◆ Task objective
Filter the entries down to the lines containing "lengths", and copy those lines.

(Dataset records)

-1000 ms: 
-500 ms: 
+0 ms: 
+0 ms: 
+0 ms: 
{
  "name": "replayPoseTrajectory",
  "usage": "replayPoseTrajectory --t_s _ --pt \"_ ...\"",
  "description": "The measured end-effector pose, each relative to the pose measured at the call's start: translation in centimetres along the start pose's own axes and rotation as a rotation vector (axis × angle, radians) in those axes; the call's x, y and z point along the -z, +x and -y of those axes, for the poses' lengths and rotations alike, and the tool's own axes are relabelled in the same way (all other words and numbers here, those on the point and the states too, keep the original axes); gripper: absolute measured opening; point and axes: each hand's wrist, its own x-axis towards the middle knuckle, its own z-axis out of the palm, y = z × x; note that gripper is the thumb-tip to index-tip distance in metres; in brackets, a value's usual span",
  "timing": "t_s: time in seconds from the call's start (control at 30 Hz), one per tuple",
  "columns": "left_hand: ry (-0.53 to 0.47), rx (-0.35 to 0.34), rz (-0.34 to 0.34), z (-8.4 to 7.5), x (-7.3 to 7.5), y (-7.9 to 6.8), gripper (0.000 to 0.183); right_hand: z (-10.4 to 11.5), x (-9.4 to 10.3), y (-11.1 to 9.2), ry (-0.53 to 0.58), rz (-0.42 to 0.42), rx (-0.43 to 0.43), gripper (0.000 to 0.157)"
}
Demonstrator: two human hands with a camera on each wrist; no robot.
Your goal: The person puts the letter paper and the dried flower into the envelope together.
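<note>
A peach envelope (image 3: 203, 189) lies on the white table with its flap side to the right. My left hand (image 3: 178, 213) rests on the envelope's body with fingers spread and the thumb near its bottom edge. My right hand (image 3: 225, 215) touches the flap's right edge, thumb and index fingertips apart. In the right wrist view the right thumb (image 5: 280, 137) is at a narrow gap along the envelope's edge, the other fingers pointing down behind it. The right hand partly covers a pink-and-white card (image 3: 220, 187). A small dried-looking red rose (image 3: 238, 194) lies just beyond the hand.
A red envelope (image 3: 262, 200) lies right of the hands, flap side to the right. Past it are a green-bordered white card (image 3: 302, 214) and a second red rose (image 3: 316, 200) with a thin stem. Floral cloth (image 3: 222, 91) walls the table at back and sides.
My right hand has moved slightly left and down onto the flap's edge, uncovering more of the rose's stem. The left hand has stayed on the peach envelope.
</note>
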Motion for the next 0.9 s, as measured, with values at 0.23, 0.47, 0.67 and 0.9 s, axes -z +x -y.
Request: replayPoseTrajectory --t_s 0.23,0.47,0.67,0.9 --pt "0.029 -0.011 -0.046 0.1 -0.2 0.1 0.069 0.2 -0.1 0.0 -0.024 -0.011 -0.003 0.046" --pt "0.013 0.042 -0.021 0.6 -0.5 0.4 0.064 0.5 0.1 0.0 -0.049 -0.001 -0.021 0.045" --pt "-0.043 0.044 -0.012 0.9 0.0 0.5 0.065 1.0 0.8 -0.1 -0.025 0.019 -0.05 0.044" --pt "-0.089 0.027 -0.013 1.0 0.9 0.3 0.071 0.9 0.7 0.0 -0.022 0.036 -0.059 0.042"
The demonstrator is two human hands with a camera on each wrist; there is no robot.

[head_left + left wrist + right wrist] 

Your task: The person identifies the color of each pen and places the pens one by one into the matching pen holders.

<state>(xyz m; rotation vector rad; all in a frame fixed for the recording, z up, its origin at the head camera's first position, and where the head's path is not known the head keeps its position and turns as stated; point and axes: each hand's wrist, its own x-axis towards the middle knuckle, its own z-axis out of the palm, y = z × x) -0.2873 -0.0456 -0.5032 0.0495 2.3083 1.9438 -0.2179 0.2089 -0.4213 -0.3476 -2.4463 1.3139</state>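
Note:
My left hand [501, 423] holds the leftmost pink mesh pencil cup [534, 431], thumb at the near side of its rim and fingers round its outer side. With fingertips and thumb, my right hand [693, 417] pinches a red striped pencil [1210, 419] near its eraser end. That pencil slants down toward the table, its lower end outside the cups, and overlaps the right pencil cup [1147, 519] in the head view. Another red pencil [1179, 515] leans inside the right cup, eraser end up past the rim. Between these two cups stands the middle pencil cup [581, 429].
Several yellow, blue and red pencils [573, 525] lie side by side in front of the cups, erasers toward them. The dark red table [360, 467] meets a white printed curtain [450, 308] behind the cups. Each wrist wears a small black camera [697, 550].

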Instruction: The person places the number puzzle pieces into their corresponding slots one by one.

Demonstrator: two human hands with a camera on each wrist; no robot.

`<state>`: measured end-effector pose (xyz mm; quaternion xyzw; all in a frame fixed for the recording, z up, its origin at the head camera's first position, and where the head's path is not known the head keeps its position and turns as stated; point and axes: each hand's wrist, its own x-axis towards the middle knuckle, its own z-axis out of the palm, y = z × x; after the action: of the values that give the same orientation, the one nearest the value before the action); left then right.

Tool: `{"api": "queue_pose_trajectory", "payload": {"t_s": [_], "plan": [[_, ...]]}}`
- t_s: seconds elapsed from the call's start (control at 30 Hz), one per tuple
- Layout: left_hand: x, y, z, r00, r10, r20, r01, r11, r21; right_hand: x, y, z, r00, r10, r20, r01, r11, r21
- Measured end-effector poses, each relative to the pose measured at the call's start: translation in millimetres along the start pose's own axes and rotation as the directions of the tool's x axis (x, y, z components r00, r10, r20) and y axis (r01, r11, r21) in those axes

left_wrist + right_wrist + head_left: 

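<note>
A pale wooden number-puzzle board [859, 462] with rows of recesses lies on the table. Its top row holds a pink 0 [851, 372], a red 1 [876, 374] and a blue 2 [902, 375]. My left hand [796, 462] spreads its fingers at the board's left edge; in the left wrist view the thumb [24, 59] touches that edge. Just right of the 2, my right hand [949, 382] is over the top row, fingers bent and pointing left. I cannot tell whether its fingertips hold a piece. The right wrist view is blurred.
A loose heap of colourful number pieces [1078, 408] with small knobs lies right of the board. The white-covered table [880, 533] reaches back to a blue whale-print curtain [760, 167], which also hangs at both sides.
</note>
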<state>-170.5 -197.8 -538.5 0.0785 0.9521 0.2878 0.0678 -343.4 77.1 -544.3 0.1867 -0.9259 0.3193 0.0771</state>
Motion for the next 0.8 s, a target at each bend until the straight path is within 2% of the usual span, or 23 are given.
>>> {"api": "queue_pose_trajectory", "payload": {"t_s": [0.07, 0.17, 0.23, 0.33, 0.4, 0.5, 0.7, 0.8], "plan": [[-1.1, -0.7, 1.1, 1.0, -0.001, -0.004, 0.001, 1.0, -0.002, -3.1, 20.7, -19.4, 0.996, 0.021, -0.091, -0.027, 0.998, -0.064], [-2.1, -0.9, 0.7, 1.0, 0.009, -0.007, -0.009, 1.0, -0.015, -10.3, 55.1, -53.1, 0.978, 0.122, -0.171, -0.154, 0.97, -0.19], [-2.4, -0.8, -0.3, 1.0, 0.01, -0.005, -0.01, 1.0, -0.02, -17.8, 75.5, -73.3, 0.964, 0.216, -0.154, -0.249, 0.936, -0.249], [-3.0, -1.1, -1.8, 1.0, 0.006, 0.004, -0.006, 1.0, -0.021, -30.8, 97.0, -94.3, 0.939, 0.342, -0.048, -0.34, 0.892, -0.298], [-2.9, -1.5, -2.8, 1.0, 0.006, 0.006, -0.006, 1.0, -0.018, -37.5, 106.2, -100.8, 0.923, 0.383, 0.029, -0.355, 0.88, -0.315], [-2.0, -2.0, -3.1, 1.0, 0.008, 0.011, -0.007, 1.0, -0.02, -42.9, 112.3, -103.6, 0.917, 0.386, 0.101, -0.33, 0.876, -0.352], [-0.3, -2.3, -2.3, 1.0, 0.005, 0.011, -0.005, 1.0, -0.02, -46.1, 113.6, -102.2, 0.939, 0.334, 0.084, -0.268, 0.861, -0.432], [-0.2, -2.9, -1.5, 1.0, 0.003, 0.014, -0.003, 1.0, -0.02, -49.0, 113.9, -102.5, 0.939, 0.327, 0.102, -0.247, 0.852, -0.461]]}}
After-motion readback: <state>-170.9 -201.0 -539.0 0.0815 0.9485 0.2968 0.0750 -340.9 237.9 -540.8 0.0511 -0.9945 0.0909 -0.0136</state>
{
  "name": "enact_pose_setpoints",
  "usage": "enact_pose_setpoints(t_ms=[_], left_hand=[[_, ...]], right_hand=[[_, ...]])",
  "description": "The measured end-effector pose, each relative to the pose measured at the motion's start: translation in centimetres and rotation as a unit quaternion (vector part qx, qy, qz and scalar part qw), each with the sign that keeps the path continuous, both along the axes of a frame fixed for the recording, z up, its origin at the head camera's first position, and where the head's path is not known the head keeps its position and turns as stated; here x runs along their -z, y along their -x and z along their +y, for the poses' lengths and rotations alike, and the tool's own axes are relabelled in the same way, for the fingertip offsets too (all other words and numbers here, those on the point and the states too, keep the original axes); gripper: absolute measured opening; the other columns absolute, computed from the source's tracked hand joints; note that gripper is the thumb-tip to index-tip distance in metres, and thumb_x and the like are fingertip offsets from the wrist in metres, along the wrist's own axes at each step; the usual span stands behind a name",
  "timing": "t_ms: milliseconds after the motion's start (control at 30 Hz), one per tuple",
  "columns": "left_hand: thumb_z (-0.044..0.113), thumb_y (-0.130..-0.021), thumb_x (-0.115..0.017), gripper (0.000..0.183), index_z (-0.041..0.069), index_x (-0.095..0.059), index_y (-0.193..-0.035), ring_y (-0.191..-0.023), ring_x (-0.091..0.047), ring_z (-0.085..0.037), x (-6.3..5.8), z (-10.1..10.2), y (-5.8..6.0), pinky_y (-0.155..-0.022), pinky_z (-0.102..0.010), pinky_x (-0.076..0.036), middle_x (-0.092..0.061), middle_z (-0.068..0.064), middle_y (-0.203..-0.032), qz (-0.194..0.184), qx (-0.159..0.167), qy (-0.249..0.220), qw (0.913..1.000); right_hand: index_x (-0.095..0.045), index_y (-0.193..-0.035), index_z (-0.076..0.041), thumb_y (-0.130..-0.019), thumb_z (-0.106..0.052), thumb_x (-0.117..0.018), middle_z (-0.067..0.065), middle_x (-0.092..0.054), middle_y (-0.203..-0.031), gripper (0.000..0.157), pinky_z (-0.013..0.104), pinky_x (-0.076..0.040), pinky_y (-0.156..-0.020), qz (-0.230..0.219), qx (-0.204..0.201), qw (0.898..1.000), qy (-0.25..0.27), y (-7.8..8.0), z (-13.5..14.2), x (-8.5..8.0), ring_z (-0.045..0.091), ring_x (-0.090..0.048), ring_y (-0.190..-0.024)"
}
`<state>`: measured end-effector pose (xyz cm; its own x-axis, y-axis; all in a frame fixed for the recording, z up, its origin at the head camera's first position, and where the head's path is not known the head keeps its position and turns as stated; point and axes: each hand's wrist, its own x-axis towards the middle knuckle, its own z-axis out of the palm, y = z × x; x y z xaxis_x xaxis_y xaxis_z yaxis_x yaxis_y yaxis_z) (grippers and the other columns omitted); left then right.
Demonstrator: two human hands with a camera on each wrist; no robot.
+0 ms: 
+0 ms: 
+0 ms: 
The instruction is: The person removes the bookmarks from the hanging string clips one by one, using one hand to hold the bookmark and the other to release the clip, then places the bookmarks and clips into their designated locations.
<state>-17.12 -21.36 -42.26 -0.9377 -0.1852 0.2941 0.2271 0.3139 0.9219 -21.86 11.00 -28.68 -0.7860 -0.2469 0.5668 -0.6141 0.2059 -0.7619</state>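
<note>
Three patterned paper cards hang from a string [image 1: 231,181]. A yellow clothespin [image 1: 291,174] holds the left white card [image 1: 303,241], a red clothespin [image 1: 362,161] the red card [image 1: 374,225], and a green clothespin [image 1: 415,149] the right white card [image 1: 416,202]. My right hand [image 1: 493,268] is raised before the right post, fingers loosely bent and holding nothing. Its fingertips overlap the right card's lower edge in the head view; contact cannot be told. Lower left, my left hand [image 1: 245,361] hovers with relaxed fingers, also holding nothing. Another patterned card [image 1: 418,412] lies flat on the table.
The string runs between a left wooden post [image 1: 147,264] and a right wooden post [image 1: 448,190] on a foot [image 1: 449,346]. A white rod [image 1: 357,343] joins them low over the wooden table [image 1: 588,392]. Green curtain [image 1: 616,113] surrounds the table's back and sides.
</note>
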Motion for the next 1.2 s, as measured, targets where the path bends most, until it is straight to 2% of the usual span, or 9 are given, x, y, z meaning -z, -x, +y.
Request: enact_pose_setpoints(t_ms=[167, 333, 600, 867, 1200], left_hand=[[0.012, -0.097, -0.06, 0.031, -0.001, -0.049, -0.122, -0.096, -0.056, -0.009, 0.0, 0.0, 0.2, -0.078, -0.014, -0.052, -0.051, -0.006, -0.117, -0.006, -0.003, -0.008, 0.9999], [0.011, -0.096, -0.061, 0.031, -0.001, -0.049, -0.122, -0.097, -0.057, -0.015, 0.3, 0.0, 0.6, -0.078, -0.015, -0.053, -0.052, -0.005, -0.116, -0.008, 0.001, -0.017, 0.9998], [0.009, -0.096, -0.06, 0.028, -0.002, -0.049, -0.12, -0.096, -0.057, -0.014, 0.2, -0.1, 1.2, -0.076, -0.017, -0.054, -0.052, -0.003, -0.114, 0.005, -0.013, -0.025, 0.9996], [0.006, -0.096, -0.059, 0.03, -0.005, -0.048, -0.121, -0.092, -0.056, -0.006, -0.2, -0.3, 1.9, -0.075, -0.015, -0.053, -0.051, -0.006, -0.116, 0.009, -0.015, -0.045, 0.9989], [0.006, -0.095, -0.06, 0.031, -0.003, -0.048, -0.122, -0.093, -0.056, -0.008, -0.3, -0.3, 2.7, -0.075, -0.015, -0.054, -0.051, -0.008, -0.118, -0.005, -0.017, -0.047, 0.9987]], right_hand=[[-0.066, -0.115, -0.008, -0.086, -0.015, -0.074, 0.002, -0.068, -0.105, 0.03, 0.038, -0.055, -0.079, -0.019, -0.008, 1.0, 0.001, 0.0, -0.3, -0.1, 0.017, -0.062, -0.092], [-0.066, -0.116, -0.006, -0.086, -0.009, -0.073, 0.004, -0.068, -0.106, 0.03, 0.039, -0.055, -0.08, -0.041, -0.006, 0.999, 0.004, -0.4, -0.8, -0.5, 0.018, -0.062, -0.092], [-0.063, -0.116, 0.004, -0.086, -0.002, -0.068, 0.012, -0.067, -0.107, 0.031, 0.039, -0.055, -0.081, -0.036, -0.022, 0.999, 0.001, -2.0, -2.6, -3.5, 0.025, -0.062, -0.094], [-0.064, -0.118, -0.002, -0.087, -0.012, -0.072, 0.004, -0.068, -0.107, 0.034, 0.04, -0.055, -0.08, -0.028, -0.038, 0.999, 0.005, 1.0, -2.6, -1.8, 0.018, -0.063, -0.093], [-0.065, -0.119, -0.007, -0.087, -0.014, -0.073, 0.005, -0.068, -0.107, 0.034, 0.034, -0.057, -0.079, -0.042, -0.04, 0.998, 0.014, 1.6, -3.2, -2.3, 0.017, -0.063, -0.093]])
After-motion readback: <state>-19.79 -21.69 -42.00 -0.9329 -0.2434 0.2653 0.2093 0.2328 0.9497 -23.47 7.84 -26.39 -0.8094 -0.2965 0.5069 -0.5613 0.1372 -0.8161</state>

◆ Solution to the problem
  "description": "The measured end-effector pose, each relative to the pose measured at the call's start: translation in centimetres along the start pose's own axes and rotation as a rotation vector (axis × angle, radians) in those axes; the call's x, y and z point along the -z, +x and -y of those axes, for the poses' lengths and rotations alike, and the tool's own axes are relabelled in the same way (all other words and numbers here, those on the point and the states too, keep the original axes); gripper: absolute measured opening; point and axes: each hand's wrist, its own x-axis towards the middle knuckle, its own z-axis out of the palm, y = z × x; note that gripper is the thumb-tip to index-tip distance in metres; in brackets, a value's usual span",
  "description": "The measured end-effector pose, each relative to the pose measured at the motion's start: translation in centimetres and rotation as a unit quaternion (vector part qx, qy, qz and scalar part qw), each with the sign that keeps the path continuous, both along the axes of a frame fixed for the recording, z up, its origin at the head camera's first position, and where the head's path is not known the head keeps its position and turns as stated; here x runs along their -z, y along their -x and z along their +y, for the poses' lengths and rotations alike, and the tool's own axes are relabelled in the same way, for the fingertip offsets too (all other words and numbers here, those on the point and the states too, keep the original axes); gripper: absolute measured opening; the other columns absolute, computed from the source's tracked hand joints; note that gripper is the thumb-tip to index-tip distance in metres, and thumb_x and the like are fingertip offsets from the wrist in metres, along the wrist's own axes at each step; the usual span stands behind a name",

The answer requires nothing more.